Let not the reader fear that we are going to lead him forward into a long history. This will belong to some one better qualified, for the task of unfolding the grandeur and charms of free and unfettered Christianity. We have only to show the land of promise from above, spread like an inviting paradise before our feet; we are not the Josue that must lead others in. The little that we have to add in this brief third part of our humble book, is barely what is necessary for its completion.

We will then suppose ourselves arrived at the year 318, fifteen years after our last scene of death. Time and permanent laws have given security to the Christian religion, and the Church is likewise more fully establishing her organization.

A Marriage in the Early Ages of the Church.

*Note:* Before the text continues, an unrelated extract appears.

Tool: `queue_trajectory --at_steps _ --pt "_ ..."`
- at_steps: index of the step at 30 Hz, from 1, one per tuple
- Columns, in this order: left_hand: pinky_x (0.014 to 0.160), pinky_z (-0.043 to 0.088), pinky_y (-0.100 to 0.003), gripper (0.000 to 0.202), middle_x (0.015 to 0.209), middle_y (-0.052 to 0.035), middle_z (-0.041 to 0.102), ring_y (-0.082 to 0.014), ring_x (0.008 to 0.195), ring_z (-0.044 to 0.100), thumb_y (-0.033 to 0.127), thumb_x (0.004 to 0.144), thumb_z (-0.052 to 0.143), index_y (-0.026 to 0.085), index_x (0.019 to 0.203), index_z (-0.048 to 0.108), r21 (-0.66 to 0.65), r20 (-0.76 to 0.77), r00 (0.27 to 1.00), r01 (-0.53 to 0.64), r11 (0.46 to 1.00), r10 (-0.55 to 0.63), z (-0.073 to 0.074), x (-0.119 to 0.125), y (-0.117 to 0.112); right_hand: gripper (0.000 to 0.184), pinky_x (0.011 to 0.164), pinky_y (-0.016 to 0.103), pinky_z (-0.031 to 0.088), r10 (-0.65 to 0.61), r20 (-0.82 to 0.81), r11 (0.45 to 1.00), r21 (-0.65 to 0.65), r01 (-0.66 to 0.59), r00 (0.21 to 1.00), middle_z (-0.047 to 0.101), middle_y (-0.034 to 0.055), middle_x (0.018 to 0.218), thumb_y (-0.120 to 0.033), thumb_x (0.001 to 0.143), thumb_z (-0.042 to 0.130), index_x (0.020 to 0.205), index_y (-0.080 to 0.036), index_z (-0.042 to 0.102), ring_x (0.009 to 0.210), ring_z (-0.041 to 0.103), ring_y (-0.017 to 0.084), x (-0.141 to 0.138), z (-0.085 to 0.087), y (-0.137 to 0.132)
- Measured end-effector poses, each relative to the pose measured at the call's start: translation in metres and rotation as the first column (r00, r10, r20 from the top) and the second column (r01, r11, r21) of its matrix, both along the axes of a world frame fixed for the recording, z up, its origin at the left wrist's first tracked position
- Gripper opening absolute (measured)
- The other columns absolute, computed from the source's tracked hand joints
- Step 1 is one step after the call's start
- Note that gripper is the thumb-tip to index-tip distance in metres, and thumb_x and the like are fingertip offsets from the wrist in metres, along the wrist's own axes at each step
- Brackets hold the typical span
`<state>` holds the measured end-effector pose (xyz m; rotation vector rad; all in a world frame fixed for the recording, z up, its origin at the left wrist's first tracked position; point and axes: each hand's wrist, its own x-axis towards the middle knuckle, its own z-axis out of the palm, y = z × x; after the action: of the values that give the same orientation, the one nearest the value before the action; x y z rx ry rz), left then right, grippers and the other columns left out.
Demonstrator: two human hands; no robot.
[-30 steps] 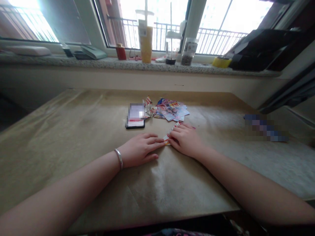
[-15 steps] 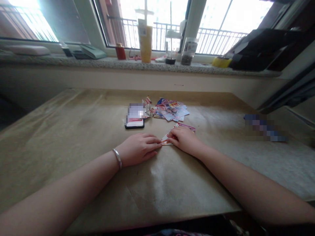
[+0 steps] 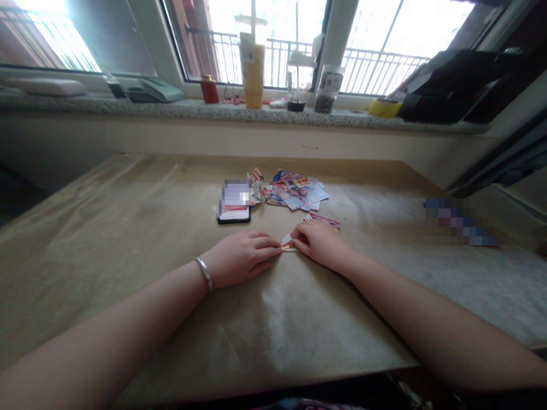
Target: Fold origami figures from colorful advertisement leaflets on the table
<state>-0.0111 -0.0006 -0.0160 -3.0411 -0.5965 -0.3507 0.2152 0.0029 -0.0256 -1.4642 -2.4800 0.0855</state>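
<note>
A small folded piece of colourful paper [image 3: 288, 244] lies on the brown paper-covered table [image 3: 128, 228], mostly hidden under my hands. My left hand [image 3: 241, 256], with a silver bracelet at the wrist, rests on the table with its fingertips pressed together on the paper's left end. My right hand [image 3: 320, 242] covers the paper's right part, fingers curled and pinching its edge. A pink strip of the paper [image 3: 327, 220] shows beyond my right hand.
A phone [image 3: 234, 205] lies behind my hands, beside a pile of colourful printed papers [image 3: 297, 191]. A blurred object [image 3: 461, 222] sits at the right. On the windowsill [image 3: 171, 108] stand a tall orange drink [image 3: 253, 68], cups, a red can and a yellow tape roll.
My right hand has drawn back slightly, uncovering the pink strip behind it. My left fingers have curled in a little toward the paper's left end.
</note>
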Motion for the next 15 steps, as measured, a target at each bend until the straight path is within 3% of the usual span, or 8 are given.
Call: queue_trajectory --at_steps 15 --pt "0.088 0.049 -0.034 0.029 0.114 -0.0079 0.063 -0.0201 0.102 0.056 0.027 0.09 0.048 0.018 0.116 0.058 -0.03 0.009 1.0 0.012 0.999 -0.012 0.0014 -0.001 0.002 0.014 0.067 0.028 0.034 -0.012 0.01 1.0 -0.01 0.012 1.0 0.068 0.0041 0.081 -0.03 0.082 0.055 0.078 -0.019 0.062 0.077 0.059 0.018 -0.0003 0.0012 -0.0025"
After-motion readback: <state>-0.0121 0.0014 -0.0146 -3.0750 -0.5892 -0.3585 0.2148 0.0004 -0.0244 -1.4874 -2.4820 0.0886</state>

Many who on the return of peace had hung down their heads, having by some act of weak condescension escaped death, had by this time expiated their fall by penance; and now and then an aged stranger would be saluted reverently by the passers-by, when they saw that his right eye had been burned out, or his hand mutilated; or when his halting gait showed that the tendons of the knee had been severed, in the late persecution, for Christ’s sake.[235]

If at this period our friendly reader will follow us out of the Nomentan gate, to the valley with which he is already acquainted, he will find sad havoc among the beautiful trees and flower-beds of Fabiola’s villa. Scaffold-poles are standing up in place of the first; bricks, marbles, and columns lie upon the latter. Constantia, the daughter of Constantine, had prayed at St. Agnes’s tomb, when not yet a Christian, to beg the cure of a virulent ulcer, had been refreshed by a vision, and completely cured. Being now baptized, she was repaying her debt of gratitude, by building over her tomb her beautiful basilica. Still the faithful had access to the crypt in which she was buried; and great was the concourse of pilgrims, that came from all parts of the world.

One afternoon, when Fabiola returned from the city to her villa, after spending the day in attending to the sick, in an hospital established in her own house, the fossor, who had charge of the cemetery, met her with an air of great interest, and no small excitement, and said:

“Madam, I sincerely believe that the stranger from the East, whom you have so long expected, is arrived.”